**Assignment:**
An exact copy of the listing below is required, minus its pictures.

The data Start Marker

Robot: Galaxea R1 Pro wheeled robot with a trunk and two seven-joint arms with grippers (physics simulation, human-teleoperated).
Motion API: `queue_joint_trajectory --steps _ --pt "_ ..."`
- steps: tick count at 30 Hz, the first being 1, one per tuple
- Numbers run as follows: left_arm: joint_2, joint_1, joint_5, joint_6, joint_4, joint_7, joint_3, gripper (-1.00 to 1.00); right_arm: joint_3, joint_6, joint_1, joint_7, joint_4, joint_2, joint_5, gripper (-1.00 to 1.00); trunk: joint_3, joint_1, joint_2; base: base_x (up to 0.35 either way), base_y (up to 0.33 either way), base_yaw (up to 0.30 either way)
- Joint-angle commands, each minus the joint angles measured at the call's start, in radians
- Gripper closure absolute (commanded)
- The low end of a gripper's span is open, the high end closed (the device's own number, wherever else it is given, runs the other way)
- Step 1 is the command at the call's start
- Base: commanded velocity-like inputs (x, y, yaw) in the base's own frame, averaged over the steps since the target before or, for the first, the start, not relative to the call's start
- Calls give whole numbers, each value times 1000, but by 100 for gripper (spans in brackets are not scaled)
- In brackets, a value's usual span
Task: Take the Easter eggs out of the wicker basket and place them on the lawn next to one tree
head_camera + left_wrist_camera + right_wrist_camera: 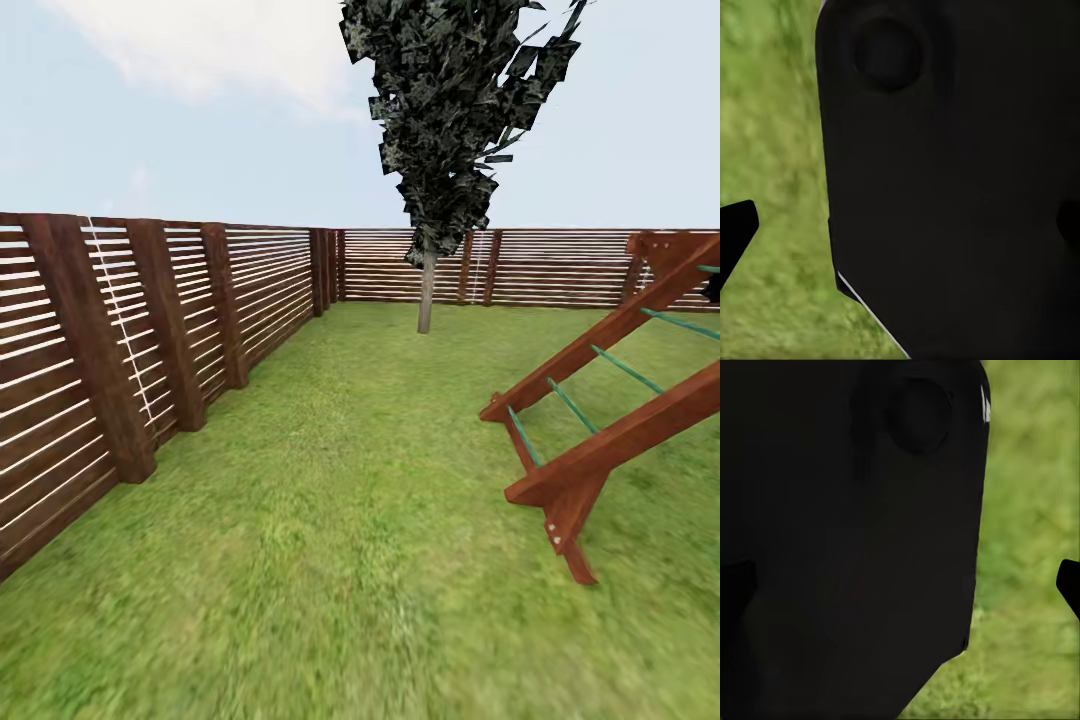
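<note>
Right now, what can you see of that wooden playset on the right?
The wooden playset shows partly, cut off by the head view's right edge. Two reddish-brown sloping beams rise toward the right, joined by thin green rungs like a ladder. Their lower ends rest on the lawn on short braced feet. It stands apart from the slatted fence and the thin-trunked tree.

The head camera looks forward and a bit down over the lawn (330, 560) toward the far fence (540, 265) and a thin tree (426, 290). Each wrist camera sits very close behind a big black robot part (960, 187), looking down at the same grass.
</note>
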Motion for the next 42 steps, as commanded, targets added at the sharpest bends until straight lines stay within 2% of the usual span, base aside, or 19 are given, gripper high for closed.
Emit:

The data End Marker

**Answer for the task:**
Robot: Galaxea R1 Pro wheeled robot with a trunk and two seven-joint arms with grippers (physics simulation, human-teleoperated).
Motion API: `queue_joint_trajectory --steps _ --pt "_ ..."`
- steps: tick count at 30 Hz, the first being 1, one per tuple
- Numbers run as follows: left_arm: joint_2, joint_1, joint_5, joint_6, joint_4, joint_7, joint_3, gripper (-1.00 to 1.00); right_arm: joint_3, joint_6, joint_1, joint_7, joint_4, joint_2, joint_5, gripper (-1.00 to 1.00); trunk: joint_3, joint_1, joint_2; base: base_x (up to 0.35 either way), base_y (up to 0.33 either way), base_yaw (up to 0.30 either way)
- Joint-angle commands, each minus the joint angles measured at the call's start, in radians
- Gripper closure absolute (commanded)
- The low end of a gripper's span is open, the high end closed (the device's own number, wherever else it is given, runs the other way)
- Step 1 is the command at the call's start
- Base: commanded velocity-like inputs (x, y, yaw) in the base's own frame, averaged over the steps since the target before or, for the first, the start, not relative to the call's start
- Calls give whole numbers, each value times 1000, but by 100 for gripper (spans in brackets are not scaled)
- In brackets, a value's usual span
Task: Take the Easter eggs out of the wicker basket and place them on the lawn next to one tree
head_camera + left_wrist_camera + right_wrist_camera: 
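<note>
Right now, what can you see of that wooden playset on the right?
The wooden playset shows partly, cut off by the head view's right edge. Two reddish-brown sloping beams rise toward the right, joined by thin green rungs like a ladder. Their lower ends rest on the lawn on short braced feet. It stands apart from the slatted fence and the thin-trunked tree.

The head camera looks forward and a bit down over the lawn (330, 560) toward the far fence (540, 265) and a thin tree (426, 290). Each wrist camera sits very close behind a big black robot part (960, 187), looking down at the same grass.
</note>
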Motion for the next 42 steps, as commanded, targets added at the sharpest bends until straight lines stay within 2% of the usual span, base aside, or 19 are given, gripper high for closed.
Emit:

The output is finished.